Power transformation using a uniform power:

>>> power_transformed_df1, power_transformed_columns1 = transform_num(df, num_cols, method='power', power=2)

Power transformation using a power map:

>>> power_map = {'Feature1': 2, 'Feature2': 3, 'Feature3': 4}
>>> power_transformed_df2, power_transformed_columns2 = transform_num(df, num_cols, method='power', power_map=power_map)

Winsorization with global thresholds:

>>> wins_transformed_df1, wins_transformed_columns1 = transform_num(df, num_cols, method='winsorization', lower_percentile=0.01, upper_percentile=0.99)

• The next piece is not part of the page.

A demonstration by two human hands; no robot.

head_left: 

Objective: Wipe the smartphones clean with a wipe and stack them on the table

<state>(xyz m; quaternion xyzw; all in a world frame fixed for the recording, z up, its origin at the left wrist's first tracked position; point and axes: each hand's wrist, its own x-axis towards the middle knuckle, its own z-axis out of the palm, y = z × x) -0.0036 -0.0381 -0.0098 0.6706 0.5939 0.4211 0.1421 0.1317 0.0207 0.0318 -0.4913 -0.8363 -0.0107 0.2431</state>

Winsorization using a winsorization map:

>>> win_map = {'Feature1': (0.01, 0.99), 'Feature2': (0.05, 0.95), 'Feature3': [0.10, 0.90]}
>>> wins_transformed_df2, wins_transformed_columns2 = transform_num(df, num_cols, method='winsorization', winsorization_map=win_map)

Interaction terms:

>>> interactions = [('Feature1', 'Feature2'), ('Feature2', 'Feature3')]
>>> inter_transformed_df, inter_columns = transform_num(df, num_cols, method='interaction', interaction_pairs=interactions)

Polynomial features with a degree map:

>>> degree_map = {'Feature1': 2, 'Feature2': 3}
>>> poly_transformed_df, poly_features = transform_num(df, ['Feature1', 'Feature2'], method='polynomial', degree_map=degree_map)

Binning with a bin map:

>>> bin_map = {'Feature2': {'bins': 5}, 'Feature3': {'edges': [1, 20, 40, 60, 80, 100]}}
>>> bin_transformed_df, binned_columns = transform_num(df, ['Feature2', 'Feature3'], method='bin', bin_map=bin_map)